Şekil 2. Yüzey belirteçleri için MKH Flow sitometri analizi. MKH IgG2a (izotip kontrolü 1), IgG1 (izotip kontrolü 2), CD45, CD54 ve CD90 karşı antikorlar ile etiketlenir. MKH CD54 ve CD90 ifade değil CD45.

Hücreleri uygun klonal yoğunlukta numaralı seribaşı zaman, koloniler tek hücre çıkmalıdır. Şekil 3A, tek bir hücrenin oluşturduğu bir koloni temsil eder. Klonlama silindir sömürgelerden elde edilen koloniler ve hücreler ayrı ayrı kültürü ayrı kullanılabilir. Şekil 3B ve 3C iki ayrı koloniler elde edilen hücreler temsil eder. Koloni 2 türetilen hücreler (Şekil 3C) yuvarlak ise koloni 1 türetilen hücreleri gibi mili (Şekil 3B).

Bu protokol, izole etmek ve zenginleştirmek MKH anlatılmaktadır. Tek koloni elde edilen hücreleri ayırmak için bir yöntem de dahil edilmiştir. Başarılı bir izolasyon, zenginleştirme ve koloni ayrımı için önemli olan birkaç adım vardır. Hücre izolasyonu sıçan yaparken, bir hücre süzgeç ya da kan pıhtılaşması ve kemik enkaz kurtulmak için benzer büyüklükte bir steril naylon örgü süzülmeye tavsiye edilir. Gecede hücreleri kaplama sonra, birçok ölü hücreleri orta yüzen olacak ve ölü hücreleri bağlı hücrelerin büyümesine yardımcı olacaktır taze orta yerine kaldırılır.

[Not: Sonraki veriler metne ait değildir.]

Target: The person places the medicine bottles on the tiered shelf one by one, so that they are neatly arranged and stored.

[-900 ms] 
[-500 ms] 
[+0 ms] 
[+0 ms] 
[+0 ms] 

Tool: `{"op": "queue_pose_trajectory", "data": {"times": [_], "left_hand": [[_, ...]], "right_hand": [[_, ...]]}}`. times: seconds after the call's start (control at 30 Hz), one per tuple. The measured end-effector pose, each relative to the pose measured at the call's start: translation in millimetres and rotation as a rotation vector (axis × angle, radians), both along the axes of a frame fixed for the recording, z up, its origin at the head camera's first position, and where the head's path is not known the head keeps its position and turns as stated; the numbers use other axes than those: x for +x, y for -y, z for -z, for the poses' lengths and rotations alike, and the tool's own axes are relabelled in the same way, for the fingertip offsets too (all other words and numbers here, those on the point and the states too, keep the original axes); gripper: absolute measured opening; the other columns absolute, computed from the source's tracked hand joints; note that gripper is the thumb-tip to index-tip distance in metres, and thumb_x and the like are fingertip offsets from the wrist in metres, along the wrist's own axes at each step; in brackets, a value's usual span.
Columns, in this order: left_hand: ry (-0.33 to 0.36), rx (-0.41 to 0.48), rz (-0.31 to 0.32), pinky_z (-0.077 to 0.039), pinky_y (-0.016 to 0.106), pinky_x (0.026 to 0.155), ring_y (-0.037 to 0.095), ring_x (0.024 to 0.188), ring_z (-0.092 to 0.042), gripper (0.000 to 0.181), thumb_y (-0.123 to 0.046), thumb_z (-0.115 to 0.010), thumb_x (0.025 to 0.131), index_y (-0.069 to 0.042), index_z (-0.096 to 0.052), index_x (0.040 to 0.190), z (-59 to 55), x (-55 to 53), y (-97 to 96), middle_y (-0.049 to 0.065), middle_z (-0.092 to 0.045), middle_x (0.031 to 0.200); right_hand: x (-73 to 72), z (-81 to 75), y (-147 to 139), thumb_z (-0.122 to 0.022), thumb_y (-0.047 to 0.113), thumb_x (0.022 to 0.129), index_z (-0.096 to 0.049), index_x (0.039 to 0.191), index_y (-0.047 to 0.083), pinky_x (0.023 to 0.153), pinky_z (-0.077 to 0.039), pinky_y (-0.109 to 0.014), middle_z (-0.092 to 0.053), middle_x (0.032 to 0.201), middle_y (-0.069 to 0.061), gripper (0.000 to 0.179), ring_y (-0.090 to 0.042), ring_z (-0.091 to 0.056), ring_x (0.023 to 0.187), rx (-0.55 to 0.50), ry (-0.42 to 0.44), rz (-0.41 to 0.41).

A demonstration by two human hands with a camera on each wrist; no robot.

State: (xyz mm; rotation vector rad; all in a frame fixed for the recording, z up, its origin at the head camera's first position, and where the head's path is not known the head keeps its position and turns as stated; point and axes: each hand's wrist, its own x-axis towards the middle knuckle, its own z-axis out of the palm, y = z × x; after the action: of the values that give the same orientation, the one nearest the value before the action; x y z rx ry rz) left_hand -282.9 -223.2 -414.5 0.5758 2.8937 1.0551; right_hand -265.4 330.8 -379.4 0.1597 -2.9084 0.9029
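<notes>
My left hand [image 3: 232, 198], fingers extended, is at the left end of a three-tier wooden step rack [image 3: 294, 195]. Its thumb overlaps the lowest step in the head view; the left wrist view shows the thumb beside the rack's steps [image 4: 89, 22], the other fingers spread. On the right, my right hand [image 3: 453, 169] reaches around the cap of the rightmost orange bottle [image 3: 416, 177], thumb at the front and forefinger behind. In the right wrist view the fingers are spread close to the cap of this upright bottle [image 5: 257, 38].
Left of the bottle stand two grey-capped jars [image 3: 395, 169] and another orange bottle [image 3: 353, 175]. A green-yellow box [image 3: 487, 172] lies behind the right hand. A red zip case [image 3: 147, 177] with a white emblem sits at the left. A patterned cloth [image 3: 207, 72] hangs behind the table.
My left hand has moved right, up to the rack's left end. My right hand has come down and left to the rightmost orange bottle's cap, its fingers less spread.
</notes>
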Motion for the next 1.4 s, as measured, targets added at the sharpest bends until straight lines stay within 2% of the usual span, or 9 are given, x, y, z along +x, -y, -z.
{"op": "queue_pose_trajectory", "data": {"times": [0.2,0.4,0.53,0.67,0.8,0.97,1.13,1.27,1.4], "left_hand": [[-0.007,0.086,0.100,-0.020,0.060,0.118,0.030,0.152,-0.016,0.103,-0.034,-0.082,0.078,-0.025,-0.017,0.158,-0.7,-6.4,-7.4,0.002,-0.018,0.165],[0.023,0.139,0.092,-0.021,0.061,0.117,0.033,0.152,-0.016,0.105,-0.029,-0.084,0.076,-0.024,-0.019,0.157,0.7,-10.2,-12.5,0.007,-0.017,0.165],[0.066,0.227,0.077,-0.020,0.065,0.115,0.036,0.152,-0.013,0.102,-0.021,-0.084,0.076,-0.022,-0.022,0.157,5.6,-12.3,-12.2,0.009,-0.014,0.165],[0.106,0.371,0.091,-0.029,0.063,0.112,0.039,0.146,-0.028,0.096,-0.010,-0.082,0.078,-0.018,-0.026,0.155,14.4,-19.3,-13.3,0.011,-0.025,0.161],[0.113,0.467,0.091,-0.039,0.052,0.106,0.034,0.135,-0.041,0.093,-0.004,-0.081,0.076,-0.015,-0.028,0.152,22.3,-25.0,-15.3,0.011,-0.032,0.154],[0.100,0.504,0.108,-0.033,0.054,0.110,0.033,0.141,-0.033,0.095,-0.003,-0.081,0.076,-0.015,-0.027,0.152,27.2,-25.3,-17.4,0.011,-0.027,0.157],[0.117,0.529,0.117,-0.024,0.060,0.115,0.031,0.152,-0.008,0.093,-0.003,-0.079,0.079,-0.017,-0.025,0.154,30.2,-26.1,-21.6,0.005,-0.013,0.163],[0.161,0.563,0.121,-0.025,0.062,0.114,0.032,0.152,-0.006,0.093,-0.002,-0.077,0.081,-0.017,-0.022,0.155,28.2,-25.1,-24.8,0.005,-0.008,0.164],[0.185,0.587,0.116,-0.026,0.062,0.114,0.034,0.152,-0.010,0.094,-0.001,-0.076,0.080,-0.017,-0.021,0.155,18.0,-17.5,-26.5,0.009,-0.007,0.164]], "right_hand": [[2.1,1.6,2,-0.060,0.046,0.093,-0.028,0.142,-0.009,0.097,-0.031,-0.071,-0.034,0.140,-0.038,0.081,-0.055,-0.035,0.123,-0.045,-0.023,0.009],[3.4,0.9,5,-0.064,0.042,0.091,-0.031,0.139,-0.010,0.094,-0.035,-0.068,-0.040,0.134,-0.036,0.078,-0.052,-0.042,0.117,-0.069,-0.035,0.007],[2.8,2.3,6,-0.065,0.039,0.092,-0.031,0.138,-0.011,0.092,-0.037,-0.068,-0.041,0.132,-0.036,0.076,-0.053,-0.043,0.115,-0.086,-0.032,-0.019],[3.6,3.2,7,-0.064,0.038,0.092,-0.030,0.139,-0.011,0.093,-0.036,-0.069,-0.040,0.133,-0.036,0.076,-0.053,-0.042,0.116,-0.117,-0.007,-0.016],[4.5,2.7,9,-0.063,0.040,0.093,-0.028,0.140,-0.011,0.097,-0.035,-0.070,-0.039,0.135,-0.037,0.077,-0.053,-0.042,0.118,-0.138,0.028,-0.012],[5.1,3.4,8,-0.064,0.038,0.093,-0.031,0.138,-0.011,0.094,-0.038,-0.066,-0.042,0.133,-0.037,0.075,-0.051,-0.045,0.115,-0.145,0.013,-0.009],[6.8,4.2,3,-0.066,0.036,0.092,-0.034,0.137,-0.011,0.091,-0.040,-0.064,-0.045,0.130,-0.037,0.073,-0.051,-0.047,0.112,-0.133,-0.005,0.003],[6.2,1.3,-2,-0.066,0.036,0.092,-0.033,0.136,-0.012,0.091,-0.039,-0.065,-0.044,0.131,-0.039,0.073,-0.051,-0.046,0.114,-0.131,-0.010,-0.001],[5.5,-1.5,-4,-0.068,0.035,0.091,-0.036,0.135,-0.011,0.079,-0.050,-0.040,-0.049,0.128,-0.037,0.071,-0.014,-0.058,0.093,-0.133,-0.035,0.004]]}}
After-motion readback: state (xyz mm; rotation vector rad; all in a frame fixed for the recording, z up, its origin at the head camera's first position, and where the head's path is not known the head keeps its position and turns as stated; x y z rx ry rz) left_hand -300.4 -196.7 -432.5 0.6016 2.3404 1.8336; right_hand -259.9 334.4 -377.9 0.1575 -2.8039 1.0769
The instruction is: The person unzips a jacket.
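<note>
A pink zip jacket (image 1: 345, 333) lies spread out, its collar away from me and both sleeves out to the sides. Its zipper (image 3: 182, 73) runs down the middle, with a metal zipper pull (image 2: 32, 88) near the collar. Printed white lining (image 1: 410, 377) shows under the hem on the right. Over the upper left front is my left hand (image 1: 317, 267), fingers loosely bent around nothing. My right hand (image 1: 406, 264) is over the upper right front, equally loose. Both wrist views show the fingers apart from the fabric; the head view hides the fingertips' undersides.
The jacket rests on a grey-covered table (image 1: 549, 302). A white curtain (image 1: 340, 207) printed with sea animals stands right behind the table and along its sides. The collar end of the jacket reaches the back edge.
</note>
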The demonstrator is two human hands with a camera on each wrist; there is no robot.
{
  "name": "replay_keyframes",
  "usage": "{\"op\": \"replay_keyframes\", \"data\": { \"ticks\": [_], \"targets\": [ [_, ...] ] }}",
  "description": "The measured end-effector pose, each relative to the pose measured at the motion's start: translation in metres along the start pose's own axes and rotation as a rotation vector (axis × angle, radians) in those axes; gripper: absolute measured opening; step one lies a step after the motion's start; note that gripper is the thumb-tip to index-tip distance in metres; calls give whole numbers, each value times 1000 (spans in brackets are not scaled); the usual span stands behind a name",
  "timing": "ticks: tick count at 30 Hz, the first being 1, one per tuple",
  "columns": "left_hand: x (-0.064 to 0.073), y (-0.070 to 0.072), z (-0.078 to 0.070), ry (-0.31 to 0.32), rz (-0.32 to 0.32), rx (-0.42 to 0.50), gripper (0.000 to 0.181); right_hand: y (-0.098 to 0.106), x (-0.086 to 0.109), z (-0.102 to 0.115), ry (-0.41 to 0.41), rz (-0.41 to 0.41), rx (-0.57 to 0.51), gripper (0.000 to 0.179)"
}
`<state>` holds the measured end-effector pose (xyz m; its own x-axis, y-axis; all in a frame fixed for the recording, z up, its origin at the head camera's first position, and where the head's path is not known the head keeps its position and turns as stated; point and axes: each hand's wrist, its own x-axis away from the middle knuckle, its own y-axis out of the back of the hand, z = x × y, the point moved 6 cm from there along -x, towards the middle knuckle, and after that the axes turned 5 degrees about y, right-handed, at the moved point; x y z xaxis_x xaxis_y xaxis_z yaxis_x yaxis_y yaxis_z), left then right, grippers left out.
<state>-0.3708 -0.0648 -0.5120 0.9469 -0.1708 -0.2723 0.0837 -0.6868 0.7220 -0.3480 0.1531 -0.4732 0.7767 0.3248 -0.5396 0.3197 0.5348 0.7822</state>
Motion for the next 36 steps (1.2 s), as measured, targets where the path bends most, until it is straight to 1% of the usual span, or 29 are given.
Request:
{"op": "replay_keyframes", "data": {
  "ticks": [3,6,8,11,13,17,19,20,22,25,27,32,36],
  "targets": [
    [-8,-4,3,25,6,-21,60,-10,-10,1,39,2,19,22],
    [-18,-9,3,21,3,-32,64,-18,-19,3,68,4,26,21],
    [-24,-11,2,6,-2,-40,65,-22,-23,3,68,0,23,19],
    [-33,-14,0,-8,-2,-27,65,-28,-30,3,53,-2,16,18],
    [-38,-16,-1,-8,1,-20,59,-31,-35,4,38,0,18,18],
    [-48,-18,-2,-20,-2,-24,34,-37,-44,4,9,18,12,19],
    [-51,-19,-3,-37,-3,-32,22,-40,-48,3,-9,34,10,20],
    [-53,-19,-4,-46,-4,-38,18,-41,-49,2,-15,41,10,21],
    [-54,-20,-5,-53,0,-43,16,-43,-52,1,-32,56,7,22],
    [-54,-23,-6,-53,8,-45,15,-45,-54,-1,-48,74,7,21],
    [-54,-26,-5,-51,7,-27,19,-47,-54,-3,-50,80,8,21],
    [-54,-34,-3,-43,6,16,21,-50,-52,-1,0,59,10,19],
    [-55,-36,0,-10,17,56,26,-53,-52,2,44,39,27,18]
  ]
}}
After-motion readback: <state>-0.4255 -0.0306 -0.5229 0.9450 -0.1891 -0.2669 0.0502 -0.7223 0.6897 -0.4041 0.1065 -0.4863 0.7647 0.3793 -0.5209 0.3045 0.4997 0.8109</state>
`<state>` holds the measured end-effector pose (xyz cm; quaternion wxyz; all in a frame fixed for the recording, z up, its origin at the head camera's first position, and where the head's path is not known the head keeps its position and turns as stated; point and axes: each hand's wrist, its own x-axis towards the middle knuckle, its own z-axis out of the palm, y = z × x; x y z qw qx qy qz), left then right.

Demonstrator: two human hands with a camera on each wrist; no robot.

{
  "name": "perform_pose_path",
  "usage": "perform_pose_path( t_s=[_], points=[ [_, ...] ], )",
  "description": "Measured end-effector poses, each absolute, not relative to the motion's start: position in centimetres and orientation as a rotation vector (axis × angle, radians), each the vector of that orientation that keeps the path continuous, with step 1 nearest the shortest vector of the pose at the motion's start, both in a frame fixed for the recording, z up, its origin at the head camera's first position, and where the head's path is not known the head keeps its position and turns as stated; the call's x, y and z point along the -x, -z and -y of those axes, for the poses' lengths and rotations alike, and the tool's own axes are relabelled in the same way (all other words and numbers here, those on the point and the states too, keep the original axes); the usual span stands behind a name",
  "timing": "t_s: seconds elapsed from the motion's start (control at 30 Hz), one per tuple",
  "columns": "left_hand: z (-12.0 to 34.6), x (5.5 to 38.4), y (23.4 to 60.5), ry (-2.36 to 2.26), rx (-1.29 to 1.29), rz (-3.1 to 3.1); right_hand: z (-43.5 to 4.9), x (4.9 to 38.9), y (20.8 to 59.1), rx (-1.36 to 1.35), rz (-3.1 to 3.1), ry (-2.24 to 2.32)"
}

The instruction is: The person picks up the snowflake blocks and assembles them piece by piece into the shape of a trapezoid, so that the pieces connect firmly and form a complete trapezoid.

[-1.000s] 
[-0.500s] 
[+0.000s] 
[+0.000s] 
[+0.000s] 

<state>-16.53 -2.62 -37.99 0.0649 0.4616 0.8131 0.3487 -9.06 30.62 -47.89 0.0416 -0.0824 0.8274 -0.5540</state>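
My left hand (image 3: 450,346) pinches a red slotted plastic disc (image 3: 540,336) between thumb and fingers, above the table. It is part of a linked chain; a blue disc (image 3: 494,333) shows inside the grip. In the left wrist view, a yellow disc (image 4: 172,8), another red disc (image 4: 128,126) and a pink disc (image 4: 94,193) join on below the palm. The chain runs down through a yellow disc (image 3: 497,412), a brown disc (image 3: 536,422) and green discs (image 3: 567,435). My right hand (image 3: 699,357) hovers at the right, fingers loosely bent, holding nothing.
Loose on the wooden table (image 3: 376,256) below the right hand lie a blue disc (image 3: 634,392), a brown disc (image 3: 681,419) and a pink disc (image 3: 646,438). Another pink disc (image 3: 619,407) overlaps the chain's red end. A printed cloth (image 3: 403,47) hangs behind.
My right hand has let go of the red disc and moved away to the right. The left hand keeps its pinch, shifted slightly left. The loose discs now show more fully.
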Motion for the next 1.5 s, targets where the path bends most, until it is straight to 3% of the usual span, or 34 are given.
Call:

Bu protokol sıralama manyetik hücre olumlu bir seçimi gerçekleştirmek için nasıl açıklar ve olumsuz bir seçimi gerçekleştirmek için benzer prosedürler kullanılabilir. Eklenecek antikor miktarı farklılık gösterebilir ve optimizasyonu daha iyi bir sıralama elde etmek için gereklidir. Bu hücreler flow sitometri analizi için etiketlenmesi için de geçerlidir. Hemen etiketli örnekleri için flow sitometri analizi çalıştıran değilse, örnekler% 2'lik formaldehit ile sabit ve daha sonra çalıştırmak olabilir. Ancak, bu oto-floresan ve fedakarlık örneği kalitesini artırmak eğilimindedir beri uzun vadeli depolama tavsiye edilmez.

Koloni ayrılması için kilit rol sağ hücre yoğunluğu tohumlama (deneysel olarak optimize edilmiş olmalıdır) ve diğer klonlar ile çevrili olmayan tek klonlar yerinin olduğunu. Yakın diğer klonlar varsa, klonlama silindir yakındaki clones kapsayacak ve elde hücreleri artık bir klon olacak. Klon klonlama üzerinde silindir verirken, aynı zamanda bu hücreleri kapak ve tripsin onları ayırmak için hücrelere ulaşmasını önlemek için silikon gres klonlama silindir altındaki neden olacak gibi çanak yüzey üzerinde slayt dikkatli olun.